Physics A-level preparation:Particles:
Isotopes:
Different form of the same element with same no. protons, different no. neutrons
Current nuclear model:
Positively charged nucleus containing neutrons and protons
Nucleus surrounded by negatively charged electrons orbiting it in fixed energy levels
The atom is of neutral charge as there is an equal number of protons and electrons, cancelling out the charge
Radius of atom= 1x10^-10 m
The release and absorption of electrons:
The further away the electron from nucleus, more energy is has, though it doesn't release or absorb as much energy as energy levels are closer
When electrons in inner shells gain energy (by absorbing EM radiation), they move to a higher energy level.

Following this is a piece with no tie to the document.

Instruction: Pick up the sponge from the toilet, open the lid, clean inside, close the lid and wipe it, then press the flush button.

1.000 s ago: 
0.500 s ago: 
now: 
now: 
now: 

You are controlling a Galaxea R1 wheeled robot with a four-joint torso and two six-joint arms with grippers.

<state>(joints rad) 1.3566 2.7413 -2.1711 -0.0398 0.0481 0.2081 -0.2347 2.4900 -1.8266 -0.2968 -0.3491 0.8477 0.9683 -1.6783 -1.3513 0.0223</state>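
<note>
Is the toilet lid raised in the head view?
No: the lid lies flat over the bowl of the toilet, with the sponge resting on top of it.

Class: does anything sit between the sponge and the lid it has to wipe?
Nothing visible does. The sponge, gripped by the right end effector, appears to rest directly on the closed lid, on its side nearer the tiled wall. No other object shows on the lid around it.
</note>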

The electrons have been excited
Can only absorb the exact amount that allows them to move between energy levels.
Electrons fall to a lower energy level if they lose energy (by releasing EM radiation
The higher amount of energy that is being gained or lost, the higher frequency of EM radiation.
Further the electron is from nucleus, closer the energy levels so difference in energy gets smaller
Ionisation
Absorbing too much radiation can cause an electron to leave the atom (atom is ionised)
Produces a positive ion
More protons than electrons
Unstable isotopes need to decay into other elements, releasing radiation, in order to become stable (radioactive decay)
Types of decay:
Alpha
Equivalent to a helium nucleus (2 neutrons and 2 protons)
Relative charge: 2+
Relative mass: 4
Highly ionising
Don't penetrate far into materials
Few cm in air, absorbed by a piece of paper
Beta
Beta-minus particle (B-)
Mass: 0
Beta-plus particle (B+)
Relative charge: -1
Fast moving electron released from the nucleus
Fast moving positron released from the nucleus
Positron:
Antiparticle of electron
Same mass, different relative charge
Relative charge: +1
Moderately ionising
Moderately penetrating
Penetrates through a few metres air, absorbed by a sheet of aluminium (approx 5mm thick)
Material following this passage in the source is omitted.